EDAC/RAS features¶
Copyright (c) 2024-2025 HiSilicon Limited.
- Author:
Shiju Jose <shiju.jose@huawei.com>
- License:
The GNU Free Documentation License, Version 1.2 without Invariant Sections, Front-Cover Texts nor Back-Cover Texts. (dual licensed under the GPL v2)
Written for: 6.15
Introduction¶
EDAC/RAS components plugging and high-level design:
Scrub control
Error Check Scrub (ECS) control
ACPI RAS2 features
Post Package Repair (PPR) control
Memory Sparing Repair control
High level design is illustrated in the following diagram:
+-----------------------------------------------+
| Userspace - Rasdaemon |
| +-------------+ |
| | RAS CXL mem | +---------------+ |
| |error handler|---->| | |
| +-------------+ | RAS dynamic | |
| +-------------+ | scrub, memory | |
| | RAS memory |---->| repair control| |
| |error handler| +----|----------+ |
| +-------------+ | |
+--------------------------|--------------------+
|
|
+-------------------------------|------------------------------+
| Kernel EDAC extension for | controlling RAS Features |
|+------------------------------|----------------------------+ |
|| EDAC Core Sysfs EDAC| Bus | |
|| +--------------------------|---------------------------+| |
|| |/sys/bus/edac/devices/<dev>/scrubX/ | | EDAC device || |
|| |/sys/bus/edac/devices/<dev>/ecsX/ |<->| EDAC MC || |
|| |/sys/bus/edac/devices/<dev>/repairX | | EDAC sysfs || |
|| +---------------------------|--------------------------+| |
|| EDAC|Bus | |
|| | | |
|| +----------+ Get feature | Get feature | |
|| | | desc +---------|------+ desc +----------+ | |
|| |EDAC scrub|<-----| EDAC device | | | | |
|| +----------+ | driver- RAS |----->| EDAC mem | | |
|| +----------+ | feature control| | repair | | |
|| | |<-----| | +----------+ | |
|| |EDAC ECS | +---------|------+ | |
|| +----------+ Register RAS|features | |
|| ______________________|_____________ | |
|+---------|---------------|------------------|--------------+ |
| +-------|----+ +-------|-------+ +----|----------+ |
| | | | CXL mem driver| | Client driver | |
| | ACPI RAS2 | | scrub, ECS, | | memory repair | |
| | driver | | sparing, PPR | | features | |
| +-----|------+ +-------|-------+ +------|--------+ |
| | | | |
+--------|-----------------|--------------------|--------------+
| | |
+--------|-----------------|--------------------|--------------+
| +---|-----------------|--------------------|-------+ |
| | | |
| | Platform HW and Firmware | |
| +--------------------------------------------------+ |
+--------------------------------------------------------------+
EDAC Features components - Create feature-specific descriptors. For example: scrub, ECS, memory repair in the above diagram.
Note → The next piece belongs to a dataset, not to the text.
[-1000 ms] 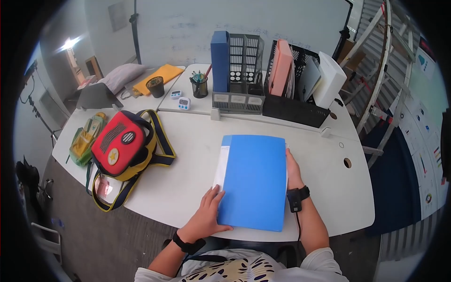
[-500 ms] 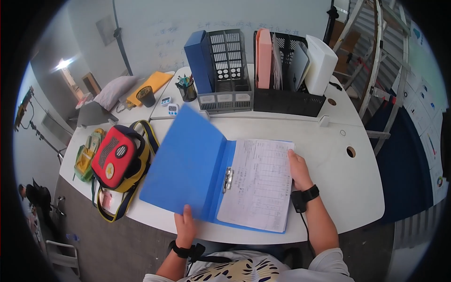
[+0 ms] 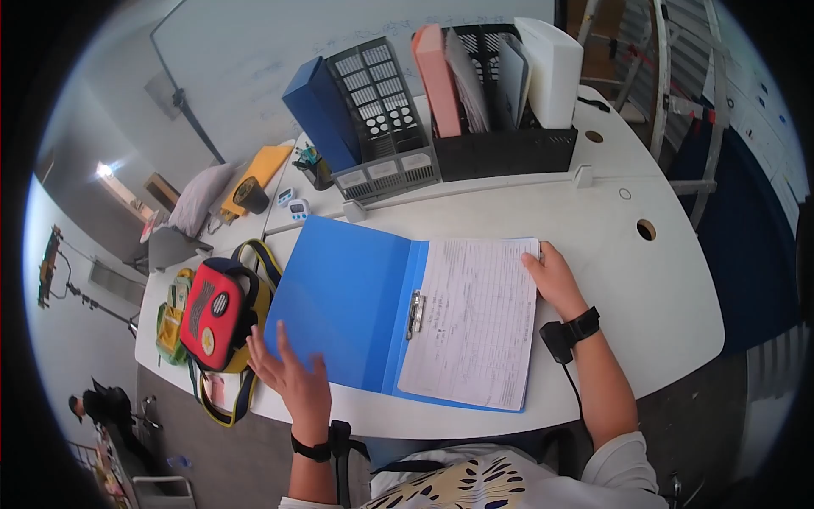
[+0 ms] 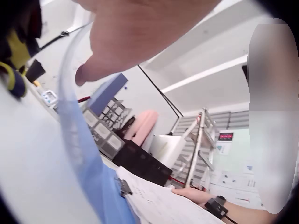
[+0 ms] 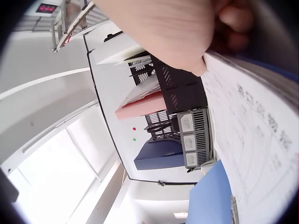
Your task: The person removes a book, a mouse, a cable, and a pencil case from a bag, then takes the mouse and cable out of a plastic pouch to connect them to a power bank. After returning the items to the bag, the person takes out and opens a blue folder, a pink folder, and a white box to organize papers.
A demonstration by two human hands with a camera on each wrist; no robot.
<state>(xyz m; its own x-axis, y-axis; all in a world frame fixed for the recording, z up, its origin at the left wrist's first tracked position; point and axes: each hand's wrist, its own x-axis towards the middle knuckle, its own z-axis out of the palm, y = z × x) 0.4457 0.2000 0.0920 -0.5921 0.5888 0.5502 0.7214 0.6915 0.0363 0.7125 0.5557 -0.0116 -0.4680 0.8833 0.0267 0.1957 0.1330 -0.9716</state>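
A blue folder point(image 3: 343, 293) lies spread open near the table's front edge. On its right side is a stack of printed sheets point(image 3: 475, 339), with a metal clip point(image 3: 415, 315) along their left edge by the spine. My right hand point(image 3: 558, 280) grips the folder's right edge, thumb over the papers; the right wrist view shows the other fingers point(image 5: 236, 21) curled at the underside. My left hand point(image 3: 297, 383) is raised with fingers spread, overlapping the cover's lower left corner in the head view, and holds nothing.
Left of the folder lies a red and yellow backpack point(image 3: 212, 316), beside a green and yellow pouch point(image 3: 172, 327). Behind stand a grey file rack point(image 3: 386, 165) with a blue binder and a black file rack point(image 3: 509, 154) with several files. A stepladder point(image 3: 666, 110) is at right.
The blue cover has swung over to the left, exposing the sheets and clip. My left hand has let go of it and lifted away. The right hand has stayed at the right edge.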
EDAC device driver for controlling RAS Features - Get feature’s attribute descriptors from EDAC RAS feature component and registers device’s RAS features with EDAC bus and expose the features control attributes via sysfs. For example, /sys/bus/edac/devices/<dev-name>/<feature>X/
RAS dynamic feature controller - Userspace sample modules in rasdaemon for dynamic scrub/repair control to issue scrubbing/repair when excess number of corrected memory errors are reported in a short span of time.
RAS features¶
Memory Scrub
Memory scrub features are documented in Scrub Control.
Memory Repair
Memory repair features are documented in EDAC Memory Repair Control.